- EXERCISE: Would you please set down the data again exactly as given, excluding the pictures?

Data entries
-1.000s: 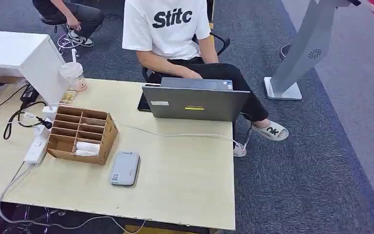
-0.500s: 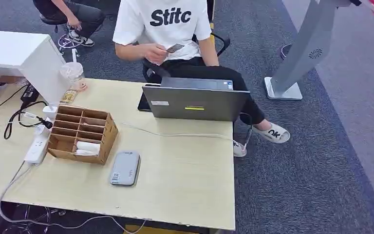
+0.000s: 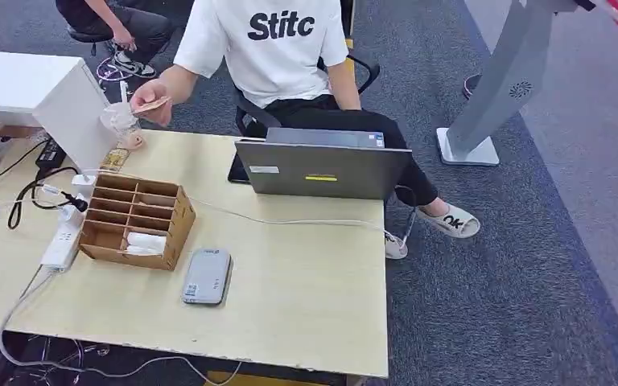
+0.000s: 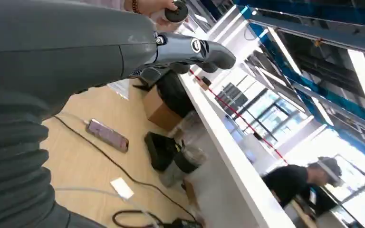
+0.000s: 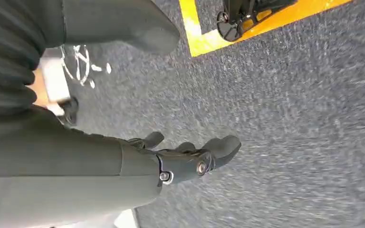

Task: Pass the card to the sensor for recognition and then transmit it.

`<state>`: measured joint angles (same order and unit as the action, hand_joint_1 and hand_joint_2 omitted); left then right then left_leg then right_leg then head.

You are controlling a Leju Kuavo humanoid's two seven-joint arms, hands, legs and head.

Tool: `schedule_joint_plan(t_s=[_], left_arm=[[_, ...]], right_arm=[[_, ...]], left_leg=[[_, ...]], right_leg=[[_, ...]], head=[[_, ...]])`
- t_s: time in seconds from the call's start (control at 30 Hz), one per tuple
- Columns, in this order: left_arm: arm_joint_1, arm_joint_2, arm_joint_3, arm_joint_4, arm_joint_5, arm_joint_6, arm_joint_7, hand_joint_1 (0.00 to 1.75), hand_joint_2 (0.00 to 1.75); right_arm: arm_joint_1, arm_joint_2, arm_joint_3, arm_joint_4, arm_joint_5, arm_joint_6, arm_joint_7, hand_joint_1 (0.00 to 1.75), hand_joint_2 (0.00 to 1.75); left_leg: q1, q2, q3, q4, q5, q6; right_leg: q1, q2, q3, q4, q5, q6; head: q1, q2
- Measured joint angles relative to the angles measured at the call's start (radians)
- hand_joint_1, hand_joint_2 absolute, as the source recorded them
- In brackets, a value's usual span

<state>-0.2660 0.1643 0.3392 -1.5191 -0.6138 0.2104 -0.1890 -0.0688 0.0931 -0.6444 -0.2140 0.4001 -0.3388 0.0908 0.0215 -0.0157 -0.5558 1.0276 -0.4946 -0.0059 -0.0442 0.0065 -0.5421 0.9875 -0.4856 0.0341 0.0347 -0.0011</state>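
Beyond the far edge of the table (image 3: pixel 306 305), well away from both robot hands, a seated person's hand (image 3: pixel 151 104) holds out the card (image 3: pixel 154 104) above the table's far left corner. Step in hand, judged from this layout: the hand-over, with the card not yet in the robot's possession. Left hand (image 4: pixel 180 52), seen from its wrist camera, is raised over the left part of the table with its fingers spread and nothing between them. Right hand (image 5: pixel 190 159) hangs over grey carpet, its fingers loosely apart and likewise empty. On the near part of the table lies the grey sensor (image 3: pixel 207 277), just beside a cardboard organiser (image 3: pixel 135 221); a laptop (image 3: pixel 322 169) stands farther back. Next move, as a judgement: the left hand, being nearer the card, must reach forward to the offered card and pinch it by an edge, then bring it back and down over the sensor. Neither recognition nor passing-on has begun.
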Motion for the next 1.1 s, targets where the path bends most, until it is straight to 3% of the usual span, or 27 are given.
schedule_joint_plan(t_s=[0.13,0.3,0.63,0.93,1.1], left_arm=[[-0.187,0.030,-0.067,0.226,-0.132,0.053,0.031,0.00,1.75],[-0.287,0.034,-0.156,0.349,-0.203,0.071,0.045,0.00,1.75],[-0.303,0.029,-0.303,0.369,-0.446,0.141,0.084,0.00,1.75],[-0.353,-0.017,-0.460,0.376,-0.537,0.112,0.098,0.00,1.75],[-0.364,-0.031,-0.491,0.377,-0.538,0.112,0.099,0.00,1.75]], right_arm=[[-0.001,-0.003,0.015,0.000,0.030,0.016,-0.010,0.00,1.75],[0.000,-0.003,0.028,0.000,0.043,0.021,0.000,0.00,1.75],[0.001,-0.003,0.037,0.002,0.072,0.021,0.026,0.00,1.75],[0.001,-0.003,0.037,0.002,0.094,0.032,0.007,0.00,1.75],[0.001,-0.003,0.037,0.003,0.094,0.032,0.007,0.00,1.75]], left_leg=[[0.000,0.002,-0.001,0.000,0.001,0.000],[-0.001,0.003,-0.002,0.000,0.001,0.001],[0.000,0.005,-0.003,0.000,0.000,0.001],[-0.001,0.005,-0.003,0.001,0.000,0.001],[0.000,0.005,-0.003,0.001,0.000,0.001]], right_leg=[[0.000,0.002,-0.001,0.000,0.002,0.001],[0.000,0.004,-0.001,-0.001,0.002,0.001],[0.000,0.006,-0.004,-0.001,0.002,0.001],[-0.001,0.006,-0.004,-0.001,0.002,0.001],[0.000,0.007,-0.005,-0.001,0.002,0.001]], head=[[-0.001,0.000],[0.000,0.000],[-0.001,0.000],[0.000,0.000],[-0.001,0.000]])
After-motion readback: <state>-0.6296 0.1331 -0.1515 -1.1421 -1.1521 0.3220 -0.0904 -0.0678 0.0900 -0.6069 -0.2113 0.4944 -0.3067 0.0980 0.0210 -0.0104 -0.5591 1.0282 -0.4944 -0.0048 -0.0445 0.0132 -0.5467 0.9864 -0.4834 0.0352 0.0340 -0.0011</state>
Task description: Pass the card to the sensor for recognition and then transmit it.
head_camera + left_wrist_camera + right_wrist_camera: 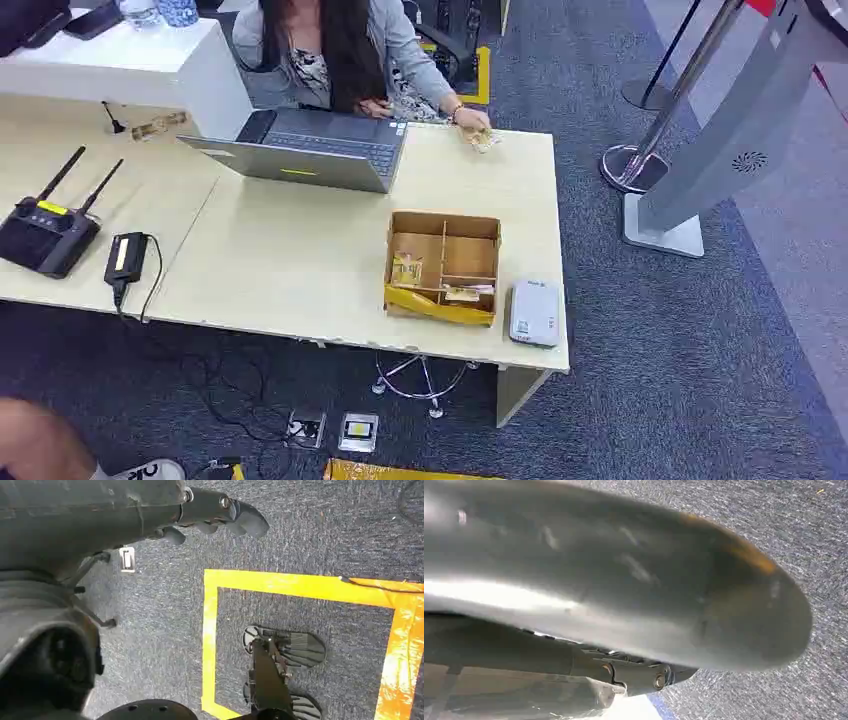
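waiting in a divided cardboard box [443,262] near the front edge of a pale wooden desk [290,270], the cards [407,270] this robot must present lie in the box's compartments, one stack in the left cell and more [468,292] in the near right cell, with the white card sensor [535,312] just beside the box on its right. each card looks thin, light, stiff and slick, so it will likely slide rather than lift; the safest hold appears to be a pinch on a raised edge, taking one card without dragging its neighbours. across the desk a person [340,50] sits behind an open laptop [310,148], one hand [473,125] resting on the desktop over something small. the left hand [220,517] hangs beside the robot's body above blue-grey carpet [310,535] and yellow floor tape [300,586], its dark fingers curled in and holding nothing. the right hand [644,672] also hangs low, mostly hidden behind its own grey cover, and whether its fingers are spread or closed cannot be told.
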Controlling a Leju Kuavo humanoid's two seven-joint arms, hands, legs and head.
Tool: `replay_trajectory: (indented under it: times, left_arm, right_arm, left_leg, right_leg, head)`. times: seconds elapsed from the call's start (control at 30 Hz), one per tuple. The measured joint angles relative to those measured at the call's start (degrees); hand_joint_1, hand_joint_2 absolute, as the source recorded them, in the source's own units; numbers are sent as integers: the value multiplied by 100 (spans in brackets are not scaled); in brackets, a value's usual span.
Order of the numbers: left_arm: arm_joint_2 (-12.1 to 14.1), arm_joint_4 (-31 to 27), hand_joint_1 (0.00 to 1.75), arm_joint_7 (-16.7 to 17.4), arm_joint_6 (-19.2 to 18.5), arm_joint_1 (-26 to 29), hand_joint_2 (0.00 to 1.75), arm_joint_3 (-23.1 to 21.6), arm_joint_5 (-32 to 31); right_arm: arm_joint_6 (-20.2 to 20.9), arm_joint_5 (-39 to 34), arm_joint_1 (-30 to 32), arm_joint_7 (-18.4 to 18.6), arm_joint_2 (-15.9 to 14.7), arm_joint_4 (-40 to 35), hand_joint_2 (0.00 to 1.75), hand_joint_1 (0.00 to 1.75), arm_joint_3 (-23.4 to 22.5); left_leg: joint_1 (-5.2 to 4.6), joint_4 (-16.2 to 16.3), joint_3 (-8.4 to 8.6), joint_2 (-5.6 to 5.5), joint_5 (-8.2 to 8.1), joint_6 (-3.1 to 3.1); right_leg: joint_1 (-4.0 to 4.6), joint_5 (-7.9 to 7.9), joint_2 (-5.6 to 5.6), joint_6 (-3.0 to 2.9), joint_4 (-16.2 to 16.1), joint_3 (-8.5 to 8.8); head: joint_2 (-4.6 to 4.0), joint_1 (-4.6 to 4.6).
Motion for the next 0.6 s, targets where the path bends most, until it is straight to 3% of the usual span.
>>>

- SOLVED EXERCISE:
-1.000s: 
-0.500s: 
+0.000s: 
+0.000s: 
+0.000s: 

Task: Pass the card to the sensor for recognition and then transmit it.

`<state>`: measured joint angles (same order and unit as the action, hand_joint_1 and hand_joint_2 omitted); left then right then left_leg then right_leg then head.

You are controlling a Leju Kuavo humanoid's two seven-joint arms, hands, legs and head.

Tool: `schedule_joint_plan(t_s=[_], left_arm=[[_, ...]], right_arm=[[_, ...]], left_leg=[[_, ...]], right_leg=[[_, ...]], head=[[_, ...]])`
- t_s: time in seconds from the call's start (control at 30 Hz), one per tuple
- Columns, in this order: left_arm: arm_joint_1, arm_joint_2, arm_joint_3, arm_joint_4, arm_joint_5, arm_joint_6, arm_joint_7, hand_joint_1 (0.00 to 1.75), hand_joint_2 (0.00 to 1.75); right_arm: arm_joint_1, arm_joint_2, arm_joint_3, arm_joint_4, arm_joint_5, arm_joint_6, arm_joint_7, hand_joint_1 (0.00 to 1.75), hand_joint_2 (0.00 to 1.75); left_leg: q1, q2, q3, q4, q5, q6; right_leg: q1, q2, q3, q4, q5, q6; head: q1, q2
- Measured joint angles relative to the angles measured at the call's start (radians)
- hand_joint_1, hand_joint_2 absolute, as the source recorded them
- In brackets, a value's usual span

<state>-0.2660 0.1643 0.3392 -1.5191 -0.6138 0.2104 -0.1890 -0.0688 0.0931 -0.6444 -0.2140 0.4001 -0.3388 0.0908 0.0215 -0.0157 -0.5558 1.0276 -0.4946 -0.0059 -0.0442 0.0065 -0.5421 0.9875 -0.4856 0.0341 0.0347 -0.0011</state>
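Beyond the far edge of the table (image 3: pixel 306 305), well away from both robot hands, a seated person's hand (image 3: pixel 151 104) holds out the card (image 3: pixel 154 104) above the table's far left corner. Step in hand, judged from this layout: the hand-over, with the card not yet in the robot's possession. Left hand (image 4: pixel 180 52), seen from its wrist camera, is raised over the left part of the table with its fingers spread and nothing between them. Right hand (image 5: pixel 190 159) hangs over grey carpet, its fingers loosely apart and likewise empty. On the near part of the table lies the grey sensor (image 3: pixel 207 277), just beside a cardboard organiser (image 3: pixel 135 221); a laptop (image 3: pixel 322 169) stands farther back. Next move, as a judgement: the left hand, being nearer the card, must reach forward to the offered card and pinch it by an edge, then bring it back and down over the sensor. Neither recognition nor passing-on has begun.
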Motion for the next 1.1 s, targets where the path bends most, until it is straight to 3% of the usual span, or 27 are given.
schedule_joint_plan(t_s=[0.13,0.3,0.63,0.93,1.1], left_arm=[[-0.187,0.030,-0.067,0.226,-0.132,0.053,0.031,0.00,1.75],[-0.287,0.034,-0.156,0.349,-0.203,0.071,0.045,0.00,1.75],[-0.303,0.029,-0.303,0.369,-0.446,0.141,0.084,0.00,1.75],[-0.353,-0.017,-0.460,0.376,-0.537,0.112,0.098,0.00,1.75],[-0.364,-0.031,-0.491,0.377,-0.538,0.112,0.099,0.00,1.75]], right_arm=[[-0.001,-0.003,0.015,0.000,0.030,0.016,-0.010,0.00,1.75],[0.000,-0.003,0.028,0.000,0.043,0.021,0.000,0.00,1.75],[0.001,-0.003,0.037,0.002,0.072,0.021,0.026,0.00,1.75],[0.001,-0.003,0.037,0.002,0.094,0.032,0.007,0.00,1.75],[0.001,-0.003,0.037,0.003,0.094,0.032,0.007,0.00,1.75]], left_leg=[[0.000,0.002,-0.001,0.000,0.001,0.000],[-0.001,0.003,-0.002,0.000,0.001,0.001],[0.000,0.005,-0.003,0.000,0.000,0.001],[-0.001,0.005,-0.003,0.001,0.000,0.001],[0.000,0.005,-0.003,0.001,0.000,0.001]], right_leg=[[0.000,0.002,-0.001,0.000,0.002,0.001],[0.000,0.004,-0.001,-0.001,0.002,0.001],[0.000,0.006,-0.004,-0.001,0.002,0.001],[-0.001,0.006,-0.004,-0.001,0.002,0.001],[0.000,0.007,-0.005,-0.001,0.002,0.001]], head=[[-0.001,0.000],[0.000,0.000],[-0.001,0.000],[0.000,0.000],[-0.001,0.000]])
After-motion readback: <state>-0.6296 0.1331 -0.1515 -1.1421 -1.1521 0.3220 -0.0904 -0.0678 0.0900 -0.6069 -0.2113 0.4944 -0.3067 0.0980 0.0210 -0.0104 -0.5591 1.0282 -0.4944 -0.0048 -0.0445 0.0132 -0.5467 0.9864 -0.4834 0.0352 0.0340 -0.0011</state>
Task description: Pass the card to the sensor for recognition and then transmit it.
head_camera + left_wrist_camera + right_wrist_camera: 
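waiting in a divided cardboard box [443,262] near the front edge of a pale wooden desk [290,270], the cards [407,270] this robot must present lie in the box's compartments, one stack in the left cell and more [468,292] in the near right cell, with the white card sensor [535,312] just beside the box on its right. each card looks thin, light, stiff and slick, so it will likely slide rather than lift; the safest hold appears to be a pinch on a raised edge, taking one card without dragging its neighbours. across the desk a person [340,50] sits behind an open laptop [310,148], one hand [473,125] resting on the desktop over something small. the left hand [220,517] hangs beside the robot's body above blue-grey carpet [310,535] and yellow floor tape [300,586], its dark fingers curled in and holding nothing. the right hand [644,672] also hangs low, mostly hidden behind its own grey cover, and whether its fingers are spread or closed cannot be told.
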Controlling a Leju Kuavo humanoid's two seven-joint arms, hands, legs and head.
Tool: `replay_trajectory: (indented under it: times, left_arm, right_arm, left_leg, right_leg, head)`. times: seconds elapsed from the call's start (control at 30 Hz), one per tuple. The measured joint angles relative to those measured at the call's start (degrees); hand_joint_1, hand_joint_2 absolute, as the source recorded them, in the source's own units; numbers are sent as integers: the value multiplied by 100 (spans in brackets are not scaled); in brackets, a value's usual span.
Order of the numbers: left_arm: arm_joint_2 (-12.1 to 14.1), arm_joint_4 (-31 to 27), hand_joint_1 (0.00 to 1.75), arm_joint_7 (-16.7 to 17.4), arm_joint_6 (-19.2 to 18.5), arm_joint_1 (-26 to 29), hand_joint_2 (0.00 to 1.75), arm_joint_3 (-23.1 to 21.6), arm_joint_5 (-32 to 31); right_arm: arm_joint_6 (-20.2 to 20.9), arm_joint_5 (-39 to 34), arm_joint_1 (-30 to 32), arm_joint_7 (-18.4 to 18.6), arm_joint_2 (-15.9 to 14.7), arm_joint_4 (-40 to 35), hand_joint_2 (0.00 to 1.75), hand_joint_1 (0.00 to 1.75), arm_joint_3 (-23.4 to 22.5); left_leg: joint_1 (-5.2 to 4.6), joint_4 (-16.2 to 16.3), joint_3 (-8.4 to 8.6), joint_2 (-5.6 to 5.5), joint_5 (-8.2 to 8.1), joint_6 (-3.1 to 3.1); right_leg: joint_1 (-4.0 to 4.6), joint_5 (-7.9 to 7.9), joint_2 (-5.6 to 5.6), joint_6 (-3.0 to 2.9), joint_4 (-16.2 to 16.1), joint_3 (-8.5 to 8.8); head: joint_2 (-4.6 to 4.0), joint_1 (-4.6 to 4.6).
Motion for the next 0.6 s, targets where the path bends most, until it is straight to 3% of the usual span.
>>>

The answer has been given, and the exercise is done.